Non poteva non riaccendere i fuochi, mai completamente sopiti, dell’antico conflitto politica-magistratura, con srotolamento dei vessilli guerreschi d’ordinanza, l’intervista del presidente di Anm Piercamillo Davigo, guest star nel ventiquattrennio che fu dell’epopea di Mani Pulite.
E’ da condividere la considerazione amarissima che il magistrato fa del precipizio etico in cui si dimena la vita pubblica nazionale, aggiungiamo noi, però, sia nella privata quotidianità dei cittadini che nell’esercizio delle funzioni dei pubblici ufficiali.
Davigo rileva una differenza tra il malaffare di ieri e quello di oggi in una specie di mancanza di senso del crimine, che non è una scusante, della partecipazione all’atto illecito oggi, rispetto al velo di vergogna che avvolgeva il reo di ieri. Il che fa venire qualche brivido: vorrebbe dire che un salto antropologico si è verificato nel comune sentire del paese e nei suoi legittimi rappresentanti.
Non mi pare, però, che sia una buona pedagogia della terzietà magistratuale dire (poi correggere) che tutta la politica è marcia: è come invocare la notte delle vacche grigie in cui ognuno è autorizzato ad aggiungere la sua porzione di buio. Per ragioni legate al mio lavoro parlamentare ho condotto una ricerca di diritto comparato relativa agli ordinamenti giuridici degli Usa, del Canada,del Regno Unito, della Francia, della Germania e della Spagna. I temi: conflitto d’interessi, lobbysmo, lotta alla corruzione. I risultati sono illuminanti: in nessuno degli Stati che ho analizzato il livello di considerazione nei confronti della politica e dei suoi rappresentanti nelle istituzioni può essere considerato soddisfacente o, almeno, entro una linea di sufficienza.
L’ostilità è palpabile dappertutto e maggiormente nei paesi in cui più acuta si manifesta la crisi economica. Ma, quel che è più impressionante, la percezione del livello di corruzione nell’ambito del “pubblico” è molto alta anche nei paesi che non registrano fenomeni “storici” di presenze criminali come la mafia, la camorra e la n’drangheta.
Che vuol dire questo?

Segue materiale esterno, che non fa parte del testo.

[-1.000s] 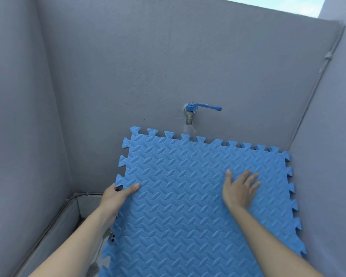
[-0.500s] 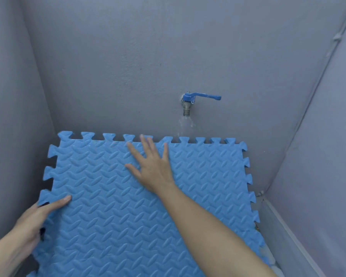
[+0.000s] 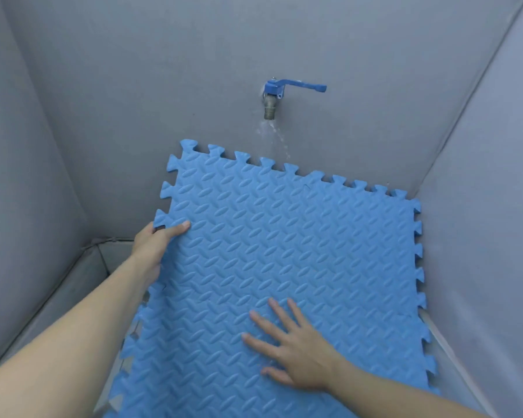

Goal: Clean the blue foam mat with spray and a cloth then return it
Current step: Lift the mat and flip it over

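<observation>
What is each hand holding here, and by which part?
The left hand grips the blue foam mat by its left toothed edge, thumb on top. The right hand holds nothing; it rests flat on the mat's surface.

My left grip (image 3: 156, 241) curls over the left edge of the blue foam mat (image 3: 299, 251), thumb lying on top. My right grip (image 3: 296, 351) lies flat on the mat's surface, fingers spread and straight. Both forearms are bare, reaching forward.
</observation>
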`<act>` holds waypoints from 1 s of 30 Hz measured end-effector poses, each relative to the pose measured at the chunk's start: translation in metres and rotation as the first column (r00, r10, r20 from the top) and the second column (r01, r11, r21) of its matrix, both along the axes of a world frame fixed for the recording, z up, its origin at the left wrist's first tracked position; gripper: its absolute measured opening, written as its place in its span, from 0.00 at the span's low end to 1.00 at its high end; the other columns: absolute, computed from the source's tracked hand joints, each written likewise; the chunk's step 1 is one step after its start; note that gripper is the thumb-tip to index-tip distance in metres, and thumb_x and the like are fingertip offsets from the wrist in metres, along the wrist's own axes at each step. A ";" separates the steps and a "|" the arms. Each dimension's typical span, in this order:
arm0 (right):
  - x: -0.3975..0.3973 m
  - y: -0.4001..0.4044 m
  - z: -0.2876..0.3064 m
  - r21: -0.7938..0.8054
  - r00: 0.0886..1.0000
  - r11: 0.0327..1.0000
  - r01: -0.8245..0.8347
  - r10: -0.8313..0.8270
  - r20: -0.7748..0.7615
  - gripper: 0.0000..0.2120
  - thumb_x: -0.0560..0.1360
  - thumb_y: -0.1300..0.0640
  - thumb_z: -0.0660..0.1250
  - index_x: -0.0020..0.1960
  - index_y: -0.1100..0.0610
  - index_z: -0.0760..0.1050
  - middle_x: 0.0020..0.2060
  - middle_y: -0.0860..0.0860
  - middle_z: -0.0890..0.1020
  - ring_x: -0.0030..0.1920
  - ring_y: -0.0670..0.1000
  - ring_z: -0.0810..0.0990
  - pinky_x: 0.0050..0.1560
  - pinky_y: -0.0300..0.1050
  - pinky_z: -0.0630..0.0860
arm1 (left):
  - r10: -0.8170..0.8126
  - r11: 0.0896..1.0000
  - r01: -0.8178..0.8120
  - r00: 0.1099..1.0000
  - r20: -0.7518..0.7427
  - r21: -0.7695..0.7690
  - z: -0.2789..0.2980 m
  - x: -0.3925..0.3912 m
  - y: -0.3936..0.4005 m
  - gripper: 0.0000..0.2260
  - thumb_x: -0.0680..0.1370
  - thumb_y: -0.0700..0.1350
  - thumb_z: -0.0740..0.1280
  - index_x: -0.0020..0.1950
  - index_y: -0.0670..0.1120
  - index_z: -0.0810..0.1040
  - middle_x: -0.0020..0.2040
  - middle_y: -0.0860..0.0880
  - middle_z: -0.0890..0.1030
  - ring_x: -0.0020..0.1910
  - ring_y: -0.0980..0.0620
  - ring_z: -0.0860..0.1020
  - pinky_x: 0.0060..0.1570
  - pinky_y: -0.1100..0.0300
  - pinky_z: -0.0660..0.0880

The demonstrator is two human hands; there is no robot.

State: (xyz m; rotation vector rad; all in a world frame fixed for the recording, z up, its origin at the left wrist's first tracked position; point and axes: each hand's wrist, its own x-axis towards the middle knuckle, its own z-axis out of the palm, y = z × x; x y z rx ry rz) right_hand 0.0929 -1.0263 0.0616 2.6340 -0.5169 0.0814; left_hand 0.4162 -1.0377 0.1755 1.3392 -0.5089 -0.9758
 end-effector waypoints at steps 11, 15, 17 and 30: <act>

Vuol dire che il tema della necessità di un innalzamento della soglia morale dell’azione svolta dai rappresentanti del popolo è condiviso in tutto il mondo democratico e si tenta di porvi riparo con le buone leggi e la responsabilizzazione di tutti gli attori della partita.
E da noi in Italia? Agli albori della democrazia repubblicana, e fino alla grande crisi degli anni novanta, l’etica pubblica veniva garantita dai partiti politici e dalla dialettica democratica che fra loro si svolgeva. Ai partiti era affidata la selezione e la formazione delle élite politiche, la costruzione ed il mantenimento di un rapporto con il corpo elettorale, la sana mediazione tra governanti e governati. Poi qualcosa di irreparabile è avvenuto: si sono rotti i partiti e la narrazione politica è diventata solo un comizio ininterrotto tra leader e masse.
L’esperienza di una comunità politica, che si identificava in un partito, dunque in un “sentire” collettivo, è diventata la ricerca solitaria di singoli dell’affermazione personale: se c’è anche un po’ coscienza e di cultura, resta un posticino anche per il bene comune. In mancanza, l’esposizione alla tentazione del potere diventa assai pericolosa.
Che fare,allora? Si dovrà agire su due leve: la ricostruzione di un’etica pubblica lavorando, come fanno gli altri paesi democratici, sui codici comportamentali dei rappresentanti del popolo, con l’applicazione della sanzione più pesante in politica, quella della pubblicità. E poi la riprogettazione del modo di organizzare la politica dopo la fine del partito novecentesco: occorre una élite all’altezza della situazione, mossa da passione e non da brama di potere.
L’etica pubblica, in fondo, è un antico slogan democristiano che diceva così: “la politica è servizio”. Come anche la magistratura. (foto Michele Mari)
24.04.2016 – By Nino Maiorino – Condivido l’analisi di Pino Pisicchio, e in particolare l’affermazione che “la politica è servizio”, che non definirei come vecchio slogan democristiano, in quanto il sacrosanto ruolo della politica è appunto “il servizio” in favore del Popolo e dello Stato. Se non si torna a tale etica lo scollamento fra popolazione e politica sarà sempre maggiore e sarà sempre più difficile il recupero della credibilità della classe politica,
Una domanda: ma sono consapevoli i politici di tale pericoloso scollamento? E cosa fanno per accelerare il processo di recupero e far tornare il loro ruolo a quello del “servizio” che tutti invocano ma che sembra relegato al marginale ruolo di “slogan”?